▶ _GIVEN RECORDS_:
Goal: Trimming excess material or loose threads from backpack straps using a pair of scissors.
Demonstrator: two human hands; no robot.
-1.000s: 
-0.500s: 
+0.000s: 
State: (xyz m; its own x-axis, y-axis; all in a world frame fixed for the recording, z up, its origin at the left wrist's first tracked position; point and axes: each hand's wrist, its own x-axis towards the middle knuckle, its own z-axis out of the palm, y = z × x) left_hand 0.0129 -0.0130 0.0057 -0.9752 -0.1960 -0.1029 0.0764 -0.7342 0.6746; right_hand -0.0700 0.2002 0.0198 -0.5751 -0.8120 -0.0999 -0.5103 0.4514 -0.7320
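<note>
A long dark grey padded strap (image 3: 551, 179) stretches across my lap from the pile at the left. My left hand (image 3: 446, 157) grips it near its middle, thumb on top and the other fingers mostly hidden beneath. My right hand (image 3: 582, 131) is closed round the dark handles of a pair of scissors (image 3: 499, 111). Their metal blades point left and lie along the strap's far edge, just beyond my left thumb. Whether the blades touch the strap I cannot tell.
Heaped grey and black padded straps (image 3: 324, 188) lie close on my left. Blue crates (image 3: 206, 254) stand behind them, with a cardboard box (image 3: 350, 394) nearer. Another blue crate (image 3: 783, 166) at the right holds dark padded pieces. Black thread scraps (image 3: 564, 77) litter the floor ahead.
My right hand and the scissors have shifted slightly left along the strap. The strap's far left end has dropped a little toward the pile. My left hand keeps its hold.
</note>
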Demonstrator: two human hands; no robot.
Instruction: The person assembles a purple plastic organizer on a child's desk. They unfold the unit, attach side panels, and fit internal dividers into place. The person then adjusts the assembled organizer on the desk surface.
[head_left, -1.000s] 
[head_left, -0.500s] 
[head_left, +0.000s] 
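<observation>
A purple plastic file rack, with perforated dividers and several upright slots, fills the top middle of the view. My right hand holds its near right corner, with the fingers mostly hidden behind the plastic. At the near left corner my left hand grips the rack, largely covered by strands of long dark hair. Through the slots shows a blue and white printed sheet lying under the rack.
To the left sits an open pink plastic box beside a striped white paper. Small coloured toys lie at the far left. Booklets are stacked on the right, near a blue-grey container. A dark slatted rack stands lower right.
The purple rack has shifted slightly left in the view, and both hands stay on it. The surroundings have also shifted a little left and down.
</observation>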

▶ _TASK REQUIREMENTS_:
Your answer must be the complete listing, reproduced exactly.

▶ _YOUR SOLUTION_:
Goal: Trimming excess material or loose threads from backpack straps using a pair of scissors.
Demonstrator: two human hands; no robot.
-1.000s: 
-0.500s: 
+0.000s: 
State: (xyz m; its own x-axis, y-axis; all in a world frame fixed for the recording, z up, its origin at the left wrist's first tracked position; point and axes: each hand's wrist, its own x-axis towards the middle knuckle, its own z-axis out of the palm, y = z × x) left_hand 0.0129 -0.0130 0.0057 -0.9752 -0.1960 -0.1029 0.0764 -0.7342 0.6746; right_hand -0.0700 0.2002 0.0198 -0.5751 -0.8120 -0.0999 -0.5103 0.4514 -0.7320
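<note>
A long dark grey padded strap (image 3: 551, 179) stretches across my lap from the pile at the left. My left hand (image 3: 446, 157) grips it near its middle, thumb on top and the other fingers mostly hidden beneath. My right hand (image 3: 582, 131) is closed round the dark handles of a pair of scissors (image 3: 499, 111). Their metal blades point left and lie along the strap's far edge, just beyond my left thumb. Whether the blades touch the strap I cannot tell.
Heaped grey and black padded straps (image 3: 324, 188) lie close on my left. Blue crates (image 3: 206, 254) stand behind them, with a cardboard box (image 3: 350, 394) nearer. Another blue crate (image 3: 783, 166) at the right holds dark padded pieces. Black thread scraps (image 3: 564, 77) litter the floor ahead.
My right hand and the scissors have shifted slightly left along the strap. The strap's far left end has dropped a little toward the pile. My left hand keeps its hold.
</note>
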Demonstrator: two human hands; no robot.
Instruction: The person assembles a purple plastic organizer on a child's desk. They unfold the unit, attach side panels, and fit internal dividers into place. The person then adjusts the assembled organizer on the desk surface.
[head_left, -1.000s] 
[head_left, -0.500s] 
[head_left, +0.000s] 
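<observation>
A purple plastic file rack, with perforated dividers and several upright slots, fills the top middle of the view. My right hand holds its near right corner, with the fingers mostly hidden behind the plastic. At the near left corner my left hand grips the rack, largely covered by strands of long dark hair. Through the slots shows a blue and white printed sheet lying under the rack.
To the left sits an open pink plastic box beside a striped white paper. Small coloured toys lie at the far left. Booklets are stacked on the right, near a blue-grey container. A dark slatted rack stands lower right.
The purple rack has shifted slightly left in the view, and both hands stay on it. The surroundings have also shifted a little left and down.
</observation>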

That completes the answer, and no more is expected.